Lines from the entries below that hold "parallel" form the answer; copy all of them.

§ Study material
☆ ☆ ☆ ☆

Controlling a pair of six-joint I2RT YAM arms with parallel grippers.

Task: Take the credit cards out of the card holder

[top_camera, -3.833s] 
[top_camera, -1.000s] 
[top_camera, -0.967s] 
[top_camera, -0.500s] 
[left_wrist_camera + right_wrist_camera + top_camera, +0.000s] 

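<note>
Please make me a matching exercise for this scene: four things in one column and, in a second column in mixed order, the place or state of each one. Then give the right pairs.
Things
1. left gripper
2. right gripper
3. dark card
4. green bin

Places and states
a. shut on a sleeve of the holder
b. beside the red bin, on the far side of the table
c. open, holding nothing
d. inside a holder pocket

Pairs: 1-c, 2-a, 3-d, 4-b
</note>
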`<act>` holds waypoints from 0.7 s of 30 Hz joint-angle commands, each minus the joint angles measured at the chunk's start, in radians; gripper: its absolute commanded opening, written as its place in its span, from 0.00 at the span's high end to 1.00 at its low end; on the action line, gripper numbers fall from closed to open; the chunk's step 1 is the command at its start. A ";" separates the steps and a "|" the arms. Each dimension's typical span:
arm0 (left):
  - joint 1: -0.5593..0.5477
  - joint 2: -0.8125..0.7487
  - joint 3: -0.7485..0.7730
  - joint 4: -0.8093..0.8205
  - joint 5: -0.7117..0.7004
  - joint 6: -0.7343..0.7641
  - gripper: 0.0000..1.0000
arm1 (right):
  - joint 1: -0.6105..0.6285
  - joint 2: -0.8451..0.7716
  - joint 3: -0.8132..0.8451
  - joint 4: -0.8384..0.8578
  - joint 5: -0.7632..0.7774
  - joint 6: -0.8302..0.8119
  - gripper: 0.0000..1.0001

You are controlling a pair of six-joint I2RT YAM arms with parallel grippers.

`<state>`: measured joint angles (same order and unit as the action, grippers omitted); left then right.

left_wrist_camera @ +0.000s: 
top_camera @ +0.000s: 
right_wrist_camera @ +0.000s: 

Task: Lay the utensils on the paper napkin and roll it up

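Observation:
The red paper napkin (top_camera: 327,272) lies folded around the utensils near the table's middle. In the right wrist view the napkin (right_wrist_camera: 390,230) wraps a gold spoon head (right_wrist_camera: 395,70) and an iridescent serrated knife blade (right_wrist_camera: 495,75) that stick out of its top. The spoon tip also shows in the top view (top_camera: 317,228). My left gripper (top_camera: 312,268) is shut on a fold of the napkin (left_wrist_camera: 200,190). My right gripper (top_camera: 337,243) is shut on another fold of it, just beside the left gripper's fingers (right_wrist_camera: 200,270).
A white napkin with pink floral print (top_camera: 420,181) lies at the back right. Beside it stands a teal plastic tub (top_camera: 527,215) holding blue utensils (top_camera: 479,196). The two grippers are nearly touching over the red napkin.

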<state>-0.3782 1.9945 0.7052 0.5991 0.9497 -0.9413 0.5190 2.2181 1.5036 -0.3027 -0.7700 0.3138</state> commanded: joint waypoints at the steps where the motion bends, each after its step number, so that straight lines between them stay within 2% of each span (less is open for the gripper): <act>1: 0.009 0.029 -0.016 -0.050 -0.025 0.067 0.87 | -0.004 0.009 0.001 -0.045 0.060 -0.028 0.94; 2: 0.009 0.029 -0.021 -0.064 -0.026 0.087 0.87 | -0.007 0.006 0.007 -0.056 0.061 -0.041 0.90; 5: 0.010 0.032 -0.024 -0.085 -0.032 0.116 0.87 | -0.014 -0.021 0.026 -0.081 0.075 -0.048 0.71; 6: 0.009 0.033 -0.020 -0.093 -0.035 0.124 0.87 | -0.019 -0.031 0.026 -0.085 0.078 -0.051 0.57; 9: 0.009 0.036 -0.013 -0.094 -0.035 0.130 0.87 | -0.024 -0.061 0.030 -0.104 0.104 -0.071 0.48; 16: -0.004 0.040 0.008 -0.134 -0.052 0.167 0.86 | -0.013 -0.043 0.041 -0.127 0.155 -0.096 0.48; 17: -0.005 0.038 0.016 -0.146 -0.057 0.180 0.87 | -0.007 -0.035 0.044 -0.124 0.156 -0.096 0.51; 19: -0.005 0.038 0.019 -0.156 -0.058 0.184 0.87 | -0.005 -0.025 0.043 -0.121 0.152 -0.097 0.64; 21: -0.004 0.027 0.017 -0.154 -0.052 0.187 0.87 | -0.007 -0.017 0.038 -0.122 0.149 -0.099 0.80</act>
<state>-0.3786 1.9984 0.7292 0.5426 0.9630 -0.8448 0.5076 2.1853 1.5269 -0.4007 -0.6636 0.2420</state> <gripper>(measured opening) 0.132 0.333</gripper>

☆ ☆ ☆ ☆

§ Solution
Controlling a pair of six-joint I2RT YAM arms with parallel grippers.
You are controlling a pair of six-joint I2RT YAM arms with parallel grippers.

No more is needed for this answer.